Items listed in a dataset
.....
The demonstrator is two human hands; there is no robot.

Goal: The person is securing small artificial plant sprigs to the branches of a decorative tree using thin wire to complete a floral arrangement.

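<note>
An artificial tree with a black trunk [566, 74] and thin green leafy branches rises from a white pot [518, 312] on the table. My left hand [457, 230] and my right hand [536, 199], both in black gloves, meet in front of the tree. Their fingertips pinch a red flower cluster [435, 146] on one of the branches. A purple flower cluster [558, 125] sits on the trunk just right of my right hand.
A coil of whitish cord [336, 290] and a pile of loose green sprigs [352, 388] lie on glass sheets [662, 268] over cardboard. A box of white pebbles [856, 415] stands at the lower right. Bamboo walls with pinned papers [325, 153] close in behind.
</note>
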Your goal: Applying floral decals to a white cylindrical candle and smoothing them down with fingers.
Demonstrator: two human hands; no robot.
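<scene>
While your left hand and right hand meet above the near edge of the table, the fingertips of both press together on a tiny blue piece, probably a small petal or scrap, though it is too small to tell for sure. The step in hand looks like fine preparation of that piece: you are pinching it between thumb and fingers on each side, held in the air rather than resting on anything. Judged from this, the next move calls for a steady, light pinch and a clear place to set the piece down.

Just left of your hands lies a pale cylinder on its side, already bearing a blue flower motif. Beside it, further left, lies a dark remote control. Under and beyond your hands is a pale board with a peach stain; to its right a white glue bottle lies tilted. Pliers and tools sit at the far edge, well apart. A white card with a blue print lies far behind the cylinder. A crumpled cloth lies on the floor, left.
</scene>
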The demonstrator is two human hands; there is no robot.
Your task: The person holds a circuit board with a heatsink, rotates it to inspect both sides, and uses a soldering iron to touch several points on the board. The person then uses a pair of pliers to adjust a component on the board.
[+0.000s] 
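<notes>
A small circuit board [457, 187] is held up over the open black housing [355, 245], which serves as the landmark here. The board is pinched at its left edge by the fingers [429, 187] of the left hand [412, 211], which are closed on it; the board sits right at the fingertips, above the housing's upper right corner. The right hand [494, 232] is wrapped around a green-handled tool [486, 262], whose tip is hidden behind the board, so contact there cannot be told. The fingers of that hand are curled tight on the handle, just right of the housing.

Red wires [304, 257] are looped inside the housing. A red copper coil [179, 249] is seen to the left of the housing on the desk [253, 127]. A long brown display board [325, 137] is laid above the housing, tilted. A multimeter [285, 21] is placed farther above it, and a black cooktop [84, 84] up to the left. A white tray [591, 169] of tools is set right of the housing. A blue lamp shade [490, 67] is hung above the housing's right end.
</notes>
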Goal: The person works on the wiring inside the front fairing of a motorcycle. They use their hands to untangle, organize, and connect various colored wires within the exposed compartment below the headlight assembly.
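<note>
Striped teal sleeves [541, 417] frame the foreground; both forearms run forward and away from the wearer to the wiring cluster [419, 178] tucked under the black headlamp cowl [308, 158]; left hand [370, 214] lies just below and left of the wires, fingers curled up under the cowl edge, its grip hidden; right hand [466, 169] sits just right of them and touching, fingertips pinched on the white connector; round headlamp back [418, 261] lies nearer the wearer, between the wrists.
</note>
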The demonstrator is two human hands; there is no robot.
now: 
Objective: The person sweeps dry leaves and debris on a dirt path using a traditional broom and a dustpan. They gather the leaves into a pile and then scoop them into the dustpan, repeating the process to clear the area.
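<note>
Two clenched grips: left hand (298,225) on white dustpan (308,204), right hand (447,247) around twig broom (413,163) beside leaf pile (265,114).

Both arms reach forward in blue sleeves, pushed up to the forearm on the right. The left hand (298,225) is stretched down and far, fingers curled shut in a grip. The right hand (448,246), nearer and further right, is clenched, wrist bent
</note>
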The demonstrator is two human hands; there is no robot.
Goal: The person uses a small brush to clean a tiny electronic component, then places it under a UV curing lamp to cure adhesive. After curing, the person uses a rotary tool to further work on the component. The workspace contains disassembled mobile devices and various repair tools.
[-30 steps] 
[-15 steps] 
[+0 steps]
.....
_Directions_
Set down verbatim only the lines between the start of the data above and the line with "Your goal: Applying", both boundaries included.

_Answer area_
The demonstrator is two human hands; there is no robot.

Goal: The person is securing small artificial plant sprigs to the branches of a decorative tree using thin wire to complete a floral arrangement.

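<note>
An artificial tree with a black trunk [566, 74] and thin green leafy branches rises from a white pot [518, 312] on the table. My left hand [457, 230] and my right hand [536, 199], both in black gloves, meet in front of the tree. Their fingertips pinch a red flower cluster [435, 146] on one of the branches. A purple flower cluster [558, 125] sits on the trunk just right of my right hand.
A coil of whitish cord [336, 290] and a pile of loose green sprigs [352, 388] lie on glass sheets [662, 268] over cardboard. A box of white pebbles [856, 415] stands at the lower right. Bamboo walls with pinned papers [325, 153] close in behind.
</note>
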Your goal: Applying floral decals to a white cylindrical candle and smoothing them down with fingers.

The exercise requires nothing else.